How shall we characterize the doctrine of endless torture as the destiny of most of those who have lived, and are living, on this planet? I prefer to let another writer speak of it. Mr. John Morley uses the following words: “The horrors of what is perhaps the most frightful idea that has ever corroded human character,—the idea of eternal punishment.” Sismondi, the great historian, heard a sermon on eternal punishment, and vowed never again to enter another church holding the same creed. Romanism he considered a religion of mercy and peace by the side of what the English call the Reformation.—I mention these protests because I happen to find them among my notes, but it would be easy to accumulate examples of the same kind. When Cowper, at about the end of the last century, said satirically of the minister he was attacking,
“He never mentioned hell to ears polite,”
he was giving unconscious evidence that the sense of the barbarism of the idea was finding its way into the pulpit. When Burns, in the midst of the sulphurous orthodoxy of Scotland, dared to say,
“The fear o’
hell ’s a hangman’s whip
To haud the wretch in
order,”
he was only appealing to the common sense and common humanity of his fellow-countrymen.
All the reasoning in the world, all the proof-texts in old manuscripts, cannot reconcile this supposition of a world of sleepless and endless torment with the declaration that “God is love.”
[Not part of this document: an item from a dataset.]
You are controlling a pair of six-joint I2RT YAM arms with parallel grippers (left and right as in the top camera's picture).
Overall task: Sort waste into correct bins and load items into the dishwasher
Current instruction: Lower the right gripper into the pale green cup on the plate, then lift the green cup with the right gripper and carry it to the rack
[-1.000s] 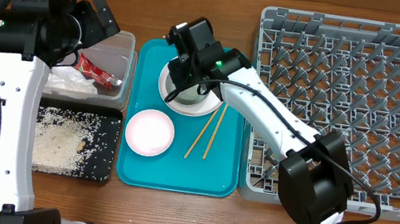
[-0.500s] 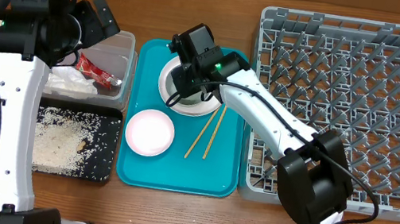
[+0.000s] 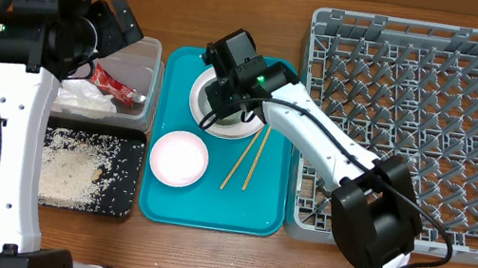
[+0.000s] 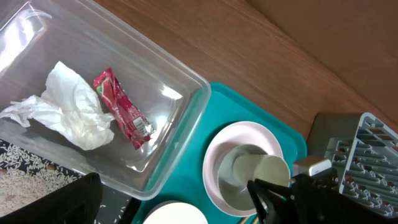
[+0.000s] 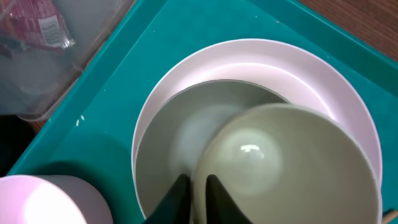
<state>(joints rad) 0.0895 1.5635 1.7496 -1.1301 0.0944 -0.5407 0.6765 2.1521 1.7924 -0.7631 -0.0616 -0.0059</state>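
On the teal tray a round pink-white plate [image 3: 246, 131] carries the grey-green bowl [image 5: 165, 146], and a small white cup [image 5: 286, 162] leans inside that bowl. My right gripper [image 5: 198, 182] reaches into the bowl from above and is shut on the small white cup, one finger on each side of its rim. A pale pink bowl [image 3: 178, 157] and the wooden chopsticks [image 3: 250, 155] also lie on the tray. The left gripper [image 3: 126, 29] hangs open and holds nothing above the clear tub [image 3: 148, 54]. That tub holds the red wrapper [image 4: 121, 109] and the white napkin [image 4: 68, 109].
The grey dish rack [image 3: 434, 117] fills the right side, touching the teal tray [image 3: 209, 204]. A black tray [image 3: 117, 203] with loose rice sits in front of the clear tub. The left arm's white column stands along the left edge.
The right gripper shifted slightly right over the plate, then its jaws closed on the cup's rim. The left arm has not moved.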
Where did this “frightful idea” come from? We are surprised, as we grow older, to find that the legendary hell of the church is nothing more nor less than the Tartarus of the old heathen world. It has every mark of coming from the cruel heart of a barbarous despot. Some malignant and vindictive Sheik, some brutal Mezentius, must have sat for many pictures of the Divinity. It was not enough to kill his captive enemy, after torturing him as much as ingenuity could contrive to do it. He escaped at last by death, but his conqueror could not give him up so easily, and so his vengeance followed him into the unseen and unknown world. How the doctrine got in among, the legends of the church we are no more bound to show than we are to account for the intercalation of the “three witnesses” text, or the false insertion, or false omission, whichever it may be, of the last twelve verses of the Gospel of St Mark. We do not hang our grandmothers now, as our ancestors did theirs, on the strength of the positive command, “Thou shalt not suffer a witch to live.”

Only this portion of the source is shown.